Peran Kepolisian Dalam Pencegahan dan Penanganan Konflik atau Sengketa Adat
Keanekaragaman suku, agama, ras, dan budaya Indonesia pada satu sisi merupakan suatu kekayaan bangsa yang secara langsung atau tidak langsung dapat memberikan kontribusi positif bagi terciptanya kesejahteraan masyarakat. Tetapi pada sisi lain, kondisi tersebut dapat berdampak buruk bagi kehidupan nasional apabila terdapat ketimpangan pembangunan, ketidakadilan dan kesenjangan sosial dan ekonomi, serta ketidakterkendalian dinamika politik.
Peran Kepolisian ditegaskan Pasal 5 Undang-Undang nomor 2 tahun 2002 tentang Kepolisian Negara Republik Indonesia yakni menciptakan Negara Kesatuan Republik Indonesia yang aman dan tertib dan dapat bersama-sama mewujudkan kehidupan masyarakat tata tenterem kerta raharja.
Dalam menjalankan perannya Kepolisian wajib memiliki keahlian dan ketrampilan secara profesional, sejalan dengan perintah Pasal 30 ayat (4) UUD RI Tahun 1945 dan Pasal 5 ayat (1) Undang-Undang Nomor 2 Tahun 2002 tentang Kepolisian Negara Republik Indonesia merupakan alat negara yang berperan dalam memelihara keamanan dan ketertiban masyarakat, menegakkan hukum, serta memberikan perlindungan, pengayoman, dan pelayanan kepada masyarakat dalam rangka terpeliharanya keamanan dalam negeri.
Peran penegakan hukum dan HAM yang dijalankan oleh Kepolisian sedapat mungkin dipadukan dengan peran-peran Kepolisian dengan strategi Perpolisian Masyarakat (Community Policing) dengan mengedepankan penyelesaian masalah (problem solving), yakni peran pengamanan dan penertiban masyarakat, serta peran perlindungan, pengayoman, dan pelayanan masyarakat.
Peranan Polisi Selain Menangani Kejahatan
Kepolisian selain menangani terhadap kejahatan (repressive policing), polisi harus lebih besar perhatiannya terhadap penanganan masalah konflik sosial dan sumber-sumber konflik, dengan menganalisa problem-problem sosial sebagai masalah (problem oriented policing).
Kepolisian sebagai garda terdepan dalam menjaga keamanan dan ketertiban masyarakat, tugasnya di tengah-tengah masyarakat obyeknya antara lain masyarakat dalam wilayah tertentu (masyarakat adat tertentu) yang didiami oleh masyarakat adat tersebut, maka potensi yang ada di masyarakat harus diupayakan pemanfaatannya agar dapat didayagunakan dalam rangka untuk mencapai tugas pokok POLRI.

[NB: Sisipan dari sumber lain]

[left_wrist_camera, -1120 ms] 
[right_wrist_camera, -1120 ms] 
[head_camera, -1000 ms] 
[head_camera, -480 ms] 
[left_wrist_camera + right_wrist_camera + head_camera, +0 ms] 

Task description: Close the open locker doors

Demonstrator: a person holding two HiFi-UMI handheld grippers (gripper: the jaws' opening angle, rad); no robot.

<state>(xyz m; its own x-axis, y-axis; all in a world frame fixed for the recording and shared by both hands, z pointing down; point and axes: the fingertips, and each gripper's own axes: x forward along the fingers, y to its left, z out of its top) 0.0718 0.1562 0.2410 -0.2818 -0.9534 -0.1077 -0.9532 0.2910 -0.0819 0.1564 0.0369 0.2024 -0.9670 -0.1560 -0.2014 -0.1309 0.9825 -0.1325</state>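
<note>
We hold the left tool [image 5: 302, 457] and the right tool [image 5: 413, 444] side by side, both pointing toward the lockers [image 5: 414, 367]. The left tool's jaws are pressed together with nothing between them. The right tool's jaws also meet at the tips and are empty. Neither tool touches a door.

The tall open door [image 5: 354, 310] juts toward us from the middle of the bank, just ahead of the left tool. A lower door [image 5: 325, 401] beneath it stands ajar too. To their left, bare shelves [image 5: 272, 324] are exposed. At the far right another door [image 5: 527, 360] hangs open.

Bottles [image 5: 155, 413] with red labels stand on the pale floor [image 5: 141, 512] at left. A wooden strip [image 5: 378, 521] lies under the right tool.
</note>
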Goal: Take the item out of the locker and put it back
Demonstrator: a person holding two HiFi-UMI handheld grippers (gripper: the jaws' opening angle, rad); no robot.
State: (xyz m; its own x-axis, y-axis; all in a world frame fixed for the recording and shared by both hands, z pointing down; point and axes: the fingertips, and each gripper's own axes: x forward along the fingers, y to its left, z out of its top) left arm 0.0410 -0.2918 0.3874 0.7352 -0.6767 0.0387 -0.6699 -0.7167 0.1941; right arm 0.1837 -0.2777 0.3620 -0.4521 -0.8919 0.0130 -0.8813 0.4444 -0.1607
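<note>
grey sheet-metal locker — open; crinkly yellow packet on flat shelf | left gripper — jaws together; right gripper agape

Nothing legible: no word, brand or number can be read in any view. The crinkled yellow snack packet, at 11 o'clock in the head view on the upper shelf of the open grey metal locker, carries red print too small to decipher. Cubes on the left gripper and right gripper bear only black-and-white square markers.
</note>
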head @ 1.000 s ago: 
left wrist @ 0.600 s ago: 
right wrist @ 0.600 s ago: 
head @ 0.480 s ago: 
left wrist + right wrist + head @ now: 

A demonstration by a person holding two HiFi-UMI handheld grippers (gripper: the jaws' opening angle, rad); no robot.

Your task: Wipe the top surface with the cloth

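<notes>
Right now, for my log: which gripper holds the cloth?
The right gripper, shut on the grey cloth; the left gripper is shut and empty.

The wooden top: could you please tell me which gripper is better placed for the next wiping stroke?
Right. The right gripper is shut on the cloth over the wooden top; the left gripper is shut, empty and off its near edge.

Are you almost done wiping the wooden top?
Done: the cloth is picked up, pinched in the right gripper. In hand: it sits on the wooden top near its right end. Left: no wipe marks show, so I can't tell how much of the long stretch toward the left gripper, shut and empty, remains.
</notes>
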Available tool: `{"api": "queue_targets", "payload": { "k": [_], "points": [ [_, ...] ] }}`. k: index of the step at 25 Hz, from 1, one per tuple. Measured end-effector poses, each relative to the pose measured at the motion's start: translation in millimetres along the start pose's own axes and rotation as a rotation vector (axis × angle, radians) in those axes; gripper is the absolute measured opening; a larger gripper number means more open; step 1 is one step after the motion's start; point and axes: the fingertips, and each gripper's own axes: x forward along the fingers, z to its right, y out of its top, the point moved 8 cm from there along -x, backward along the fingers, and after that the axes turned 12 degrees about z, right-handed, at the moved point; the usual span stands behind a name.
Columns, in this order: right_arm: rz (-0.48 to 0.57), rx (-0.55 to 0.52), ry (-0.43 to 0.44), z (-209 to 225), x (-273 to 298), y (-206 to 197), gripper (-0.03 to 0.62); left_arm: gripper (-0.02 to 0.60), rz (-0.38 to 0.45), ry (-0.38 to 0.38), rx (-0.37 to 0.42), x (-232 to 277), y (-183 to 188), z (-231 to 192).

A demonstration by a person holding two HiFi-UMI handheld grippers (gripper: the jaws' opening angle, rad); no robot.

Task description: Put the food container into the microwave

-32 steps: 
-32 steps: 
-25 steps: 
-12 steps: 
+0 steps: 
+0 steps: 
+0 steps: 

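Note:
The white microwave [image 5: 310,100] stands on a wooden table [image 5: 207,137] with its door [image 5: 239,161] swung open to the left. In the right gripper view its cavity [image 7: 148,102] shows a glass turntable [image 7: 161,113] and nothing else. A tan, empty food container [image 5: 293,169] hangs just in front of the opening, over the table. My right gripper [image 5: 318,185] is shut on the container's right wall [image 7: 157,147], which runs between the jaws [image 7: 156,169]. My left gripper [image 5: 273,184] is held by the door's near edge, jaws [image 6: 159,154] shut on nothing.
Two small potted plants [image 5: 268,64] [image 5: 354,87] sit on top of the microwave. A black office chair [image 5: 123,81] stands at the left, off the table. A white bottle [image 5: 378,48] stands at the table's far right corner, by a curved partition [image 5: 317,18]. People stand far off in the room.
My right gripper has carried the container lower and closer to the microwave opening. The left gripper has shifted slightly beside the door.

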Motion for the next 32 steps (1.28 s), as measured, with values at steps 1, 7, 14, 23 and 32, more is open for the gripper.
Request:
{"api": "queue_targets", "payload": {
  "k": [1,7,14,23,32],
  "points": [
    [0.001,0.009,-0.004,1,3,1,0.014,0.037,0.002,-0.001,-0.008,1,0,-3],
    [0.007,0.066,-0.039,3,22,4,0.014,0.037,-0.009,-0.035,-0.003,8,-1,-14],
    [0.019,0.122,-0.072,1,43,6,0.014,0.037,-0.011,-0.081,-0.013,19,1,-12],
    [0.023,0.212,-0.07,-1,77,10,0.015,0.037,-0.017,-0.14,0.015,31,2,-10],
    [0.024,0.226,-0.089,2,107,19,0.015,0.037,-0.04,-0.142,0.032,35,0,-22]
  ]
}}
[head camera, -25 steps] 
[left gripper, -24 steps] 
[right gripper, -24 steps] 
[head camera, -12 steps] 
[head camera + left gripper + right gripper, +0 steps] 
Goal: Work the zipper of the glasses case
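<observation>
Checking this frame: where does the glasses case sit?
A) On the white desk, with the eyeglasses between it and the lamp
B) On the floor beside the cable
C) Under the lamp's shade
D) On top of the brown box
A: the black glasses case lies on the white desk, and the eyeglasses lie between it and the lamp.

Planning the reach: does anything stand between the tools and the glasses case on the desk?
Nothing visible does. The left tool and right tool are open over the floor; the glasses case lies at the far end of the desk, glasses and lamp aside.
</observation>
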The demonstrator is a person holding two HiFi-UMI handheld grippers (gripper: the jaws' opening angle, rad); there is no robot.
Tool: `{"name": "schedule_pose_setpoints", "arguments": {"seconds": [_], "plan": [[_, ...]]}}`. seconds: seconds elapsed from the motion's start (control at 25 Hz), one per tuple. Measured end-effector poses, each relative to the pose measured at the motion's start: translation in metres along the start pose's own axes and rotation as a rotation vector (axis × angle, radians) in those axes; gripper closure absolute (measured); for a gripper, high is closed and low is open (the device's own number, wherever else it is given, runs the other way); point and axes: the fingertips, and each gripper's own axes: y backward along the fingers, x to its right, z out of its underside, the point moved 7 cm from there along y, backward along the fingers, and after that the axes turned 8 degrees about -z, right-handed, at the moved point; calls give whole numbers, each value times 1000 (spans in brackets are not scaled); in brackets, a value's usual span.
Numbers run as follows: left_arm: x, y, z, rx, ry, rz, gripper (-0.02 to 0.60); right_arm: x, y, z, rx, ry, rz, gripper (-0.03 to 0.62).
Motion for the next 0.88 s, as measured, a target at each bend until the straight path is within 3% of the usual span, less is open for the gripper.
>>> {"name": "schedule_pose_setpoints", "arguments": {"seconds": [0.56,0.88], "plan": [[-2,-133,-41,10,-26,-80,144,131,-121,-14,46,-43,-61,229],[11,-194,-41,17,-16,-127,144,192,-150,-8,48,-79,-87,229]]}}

Untuk itu, potensi tersebut harus diupayakan dapat berpartisipasi dalam usaha menciptakan kondisi pencegahan dengan pembentukan Pranata Adat/Pranata Sosial yang lahir dari nilai-nilai yang ditaati oleh masyarakat dan diakui keberadaannya, sehingga kekuatan pengaruhnya akan sangat besar dalam pencegahan konflik sosial tersebut.
Dalam Penanganan Konflik Sosial perlu ditingkatkan peran unit-unit kepolisian masing-masing di lapangan agar selalu bersama-sama tokoh masyarakat, tokoh agama, tokoh pemuda untuk menciptakan ketenteraman dan kedamaian. Dalam pencegahan konflik sosial aparat kepolisian di lapangan yang terdiri dari Bhabinkamtibmas, Babinsa, aparat desa/kelurahan (Kepala Kelurahan/Desa, RW, atau RT) dengan pemuka agama, tokoh masyarakat, kaum intelektual, wira usaha, tokoh pemuda untuk membentuk pranata adat dan/atau pranata sosial untuk menciptakan ketenteraman dan kedamaian.
Kepolisian dapat mengedepankan peran pranata adat sehingga Kepolisian bias lebih optimal dalam penanganan konflik sosial yang terjadi di wilayah-wilayah pedesaan. Hal ini dikarenakan tiga alasan utama yaitu:
1.Anggota masyarakat adat di wilayah pedesaan memiliki ikatan serta ketaatan yang masih sangat kuat terhadap dimensi sosial pranata adat. Misal masyarakat adat Bali
2.Masyarakat wilayah pedesaan masih menempatkan kepentingan diri pada konsep kepentingan kolektif atau kebersamaan. Hal ini menyebabkan proses kemauan untuk terlibat dalam kelembagaan penyelesaian konflik oleh pranata adat.
3.Solidaritas mekanik yang menumpukan kegiatan sehari-hari pada aktivitas sosial yang terbiasakan (habituasi).